American College of Sports Medicine

from Wikipedia, the free encyclopedia

The American College of Sports Medicine (ACSM) is a large, nonprofit sports medicine and occupational physiology organization .

It was founded in 1954 in order to have a scientific counterweight to the then more educationally oriented National Academy of Kinesiology and American Association for Health, Physical Education, and Recreation (AAHPER) and at the same time to assert itself independently in the field of medical science. At that time, the founders primarily looked to Germany as the leading country in sports medicine. The organization organizes a very large annual scientific congress, publishes sports medicine journals, trains and certifies sports medicine specialists. The recommendations of the ACSM have far-reaching consequences, as the entire association is behind them.

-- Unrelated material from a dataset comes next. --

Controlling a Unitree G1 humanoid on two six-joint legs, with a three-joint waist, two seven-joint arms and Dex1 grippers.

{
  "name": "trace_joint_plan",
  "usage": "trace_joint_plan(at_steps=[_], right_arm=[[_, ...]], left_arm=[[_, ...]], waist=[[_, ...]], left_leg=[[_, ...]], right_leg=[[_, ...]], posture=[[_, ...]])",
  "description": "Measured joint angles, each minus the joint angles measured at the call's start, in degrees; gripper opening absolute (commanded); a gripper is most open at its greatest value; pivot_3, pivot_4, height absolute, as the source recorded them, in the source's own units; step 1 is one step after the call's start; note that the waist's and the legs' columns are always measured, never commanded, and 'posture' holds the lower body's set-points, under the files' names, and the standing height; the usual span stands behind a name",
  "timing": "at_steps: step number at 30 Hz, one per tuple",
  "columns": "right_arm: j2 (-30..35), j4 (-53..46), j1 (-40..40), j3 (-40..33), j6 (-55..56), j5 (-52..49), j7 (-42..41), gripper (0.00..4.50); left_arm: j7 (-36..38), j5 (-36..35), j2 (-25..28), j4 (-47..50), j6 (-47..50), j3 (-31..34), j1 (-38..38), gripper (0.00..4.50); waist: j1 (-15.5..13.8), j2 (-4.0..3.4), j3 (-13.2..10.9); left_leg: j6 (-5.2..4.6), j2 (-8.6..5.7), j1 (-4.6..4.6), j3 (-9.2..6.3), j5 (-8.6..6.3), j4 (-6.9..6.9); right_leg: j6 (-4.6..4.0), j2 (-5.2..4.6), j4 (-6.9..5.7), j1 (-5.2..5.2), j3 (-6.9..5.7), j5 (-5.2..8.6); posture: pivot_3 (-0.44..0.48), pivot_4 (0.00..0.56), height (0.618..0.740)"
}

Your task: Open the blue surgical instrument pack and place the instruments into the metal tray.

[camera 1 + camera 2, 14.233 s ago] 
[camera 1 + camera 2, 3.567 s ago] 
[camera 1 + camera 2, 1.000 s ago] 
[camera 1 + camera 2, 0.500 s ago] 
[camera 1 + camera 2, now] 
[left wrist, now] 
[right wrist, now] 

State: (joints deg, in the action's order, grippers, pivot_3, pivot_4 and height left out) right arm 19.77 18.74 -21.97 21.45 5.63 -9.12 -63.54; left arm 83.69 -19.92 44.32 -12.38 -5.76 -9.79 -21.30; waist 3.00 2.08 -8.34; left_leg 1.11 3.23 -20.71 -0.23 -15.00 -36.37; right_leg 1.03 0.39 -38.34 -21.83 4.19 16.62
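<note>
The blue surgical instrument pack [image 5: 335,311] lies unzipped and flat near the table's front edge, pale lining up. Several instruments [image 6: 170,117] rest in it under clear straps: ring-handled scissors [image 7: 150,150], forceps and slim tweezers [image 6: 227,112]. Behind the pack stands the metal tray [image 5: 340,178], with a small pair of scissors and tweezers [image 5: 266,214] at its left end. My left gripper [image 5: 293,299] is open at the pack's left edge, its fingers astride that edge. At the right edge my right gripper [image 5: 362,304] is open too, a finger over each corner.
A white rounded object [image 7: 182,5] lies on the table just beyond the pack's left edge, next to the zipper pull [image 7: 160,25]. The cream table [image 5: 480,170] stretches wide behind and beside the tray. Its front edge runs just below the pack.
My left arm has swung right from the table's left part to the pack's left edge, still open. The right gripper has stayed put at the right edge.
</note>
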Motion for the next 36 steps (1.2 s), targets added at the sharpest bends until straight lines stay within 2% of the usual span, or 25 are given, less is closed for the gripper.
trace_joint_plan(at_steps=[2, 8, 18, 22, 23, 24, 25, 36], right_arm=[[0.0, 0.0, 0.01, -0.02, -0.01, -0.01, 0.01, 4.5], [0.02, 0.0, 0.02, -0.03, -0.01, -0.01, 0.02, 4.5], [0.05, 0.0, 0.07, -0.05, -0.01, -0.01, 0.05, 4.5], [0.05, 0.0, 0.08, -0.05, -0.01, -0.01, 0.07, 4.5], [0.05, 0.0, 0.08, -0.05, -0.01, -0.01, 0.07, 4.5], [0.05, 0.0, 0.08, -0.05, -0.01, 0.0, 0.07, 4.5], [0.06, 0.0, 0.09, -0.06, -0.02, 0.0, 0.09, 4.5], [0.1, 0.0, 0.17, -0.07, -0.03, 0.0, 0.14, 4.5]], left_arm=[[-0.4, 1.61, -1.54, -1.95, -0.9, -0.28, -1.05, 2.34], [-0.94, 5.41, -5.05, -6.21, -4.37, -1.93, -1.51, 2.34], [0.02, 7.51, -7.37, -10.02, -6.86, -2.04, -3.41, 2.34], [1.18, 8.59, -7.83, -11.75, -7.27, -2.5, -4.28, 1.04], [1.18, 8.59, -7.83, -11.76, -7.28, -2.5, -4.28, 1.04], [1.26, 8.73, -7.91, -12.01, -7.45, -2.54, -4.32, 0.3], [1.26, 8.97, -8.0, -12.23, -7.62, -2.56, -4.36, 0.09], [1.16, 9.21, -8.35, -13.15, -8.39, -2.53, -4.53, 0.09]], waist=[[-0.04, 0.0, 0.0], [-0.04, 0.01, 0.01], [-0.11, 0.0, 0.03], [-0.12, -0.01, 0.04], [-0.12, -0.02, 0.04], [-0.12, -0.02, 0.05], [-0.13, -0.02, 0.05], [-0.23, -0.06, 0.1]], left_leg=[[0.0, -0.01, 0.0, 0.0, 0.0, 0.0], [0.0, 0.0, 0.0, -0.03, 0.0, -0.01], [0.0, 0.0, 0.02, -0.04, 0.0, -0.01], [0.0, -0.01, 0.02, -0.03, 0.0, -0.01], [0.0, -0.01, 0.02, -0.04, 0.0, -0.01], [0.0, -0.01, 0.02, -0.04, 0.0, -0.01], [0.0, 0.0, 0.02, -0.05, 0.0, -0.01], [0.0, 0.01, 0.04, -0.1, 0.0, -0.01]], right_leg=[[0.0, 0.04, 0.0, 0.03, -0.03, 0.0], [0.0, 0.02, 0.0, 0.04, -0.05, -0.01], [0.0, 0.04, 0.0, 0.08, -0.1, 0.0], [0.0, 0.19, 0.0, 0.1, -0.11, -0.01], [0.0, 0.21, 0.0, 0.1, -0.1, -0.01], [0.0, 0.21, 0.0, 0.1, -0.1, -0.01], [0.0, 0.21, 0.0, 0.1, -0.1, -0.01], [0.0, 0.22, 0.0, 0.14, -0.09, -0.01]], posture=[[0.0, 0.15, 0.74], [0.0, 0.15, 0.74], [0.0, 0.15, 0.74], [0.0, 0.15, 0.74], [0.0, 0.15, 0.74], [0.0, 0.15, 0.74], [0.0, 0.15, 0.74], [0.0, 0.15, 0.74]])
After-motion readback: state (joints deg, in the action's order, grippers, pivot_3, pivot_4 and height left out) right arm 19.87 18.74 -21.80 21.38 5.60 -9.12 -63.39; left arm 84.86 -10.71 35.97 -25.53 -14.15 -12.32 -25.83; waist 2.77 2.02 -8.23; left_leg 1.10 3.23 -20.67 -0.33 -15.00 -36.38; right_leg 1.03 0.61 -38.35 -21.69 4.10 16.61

ACSM has been based in Indianapolis , Indiana since 1984 .

The founders were:

ACSM journals

The four journals of the ACSM show important contributions to research, clinical and practical application of sports medicine in the broadest sense:

Certifications

ACSM offered ten different certifications in 2016:

Individual evidence

  1. Jack W. Berryman, Roberta J. Park (Ed.) (1992): Sport and exercise science: essays in the history of sports medicine. Urbana Ill .: Univ. of Illinois Press. ISBN 0-252-01896-6
  2. ^ Arnd Krüger : The American sport between isolationism and internationalism . In: competitive sport . Volume 18. No. 1 , 1988, p. 43-47 .
  3. ^ Arnd Krüger : The American sport between isolationism and internationalism . In: competitive sport . Volume 18. No. 2 , 1988, p. 47-50 .
  4. cf. u. a. American College of Sports Medicine. Guidelines for graded exercise testing and exercise prescription. Philadelphia: Lea & Febiger, 1980.
  5. ^ William F. Simpson: A Look Ahead to 2016 for ACSM's Committee on Certification and Registry Boards . In: ACSM's Health & Fitness Journal . tape 20 , no. 2 , 2016, p. 31-32 (English).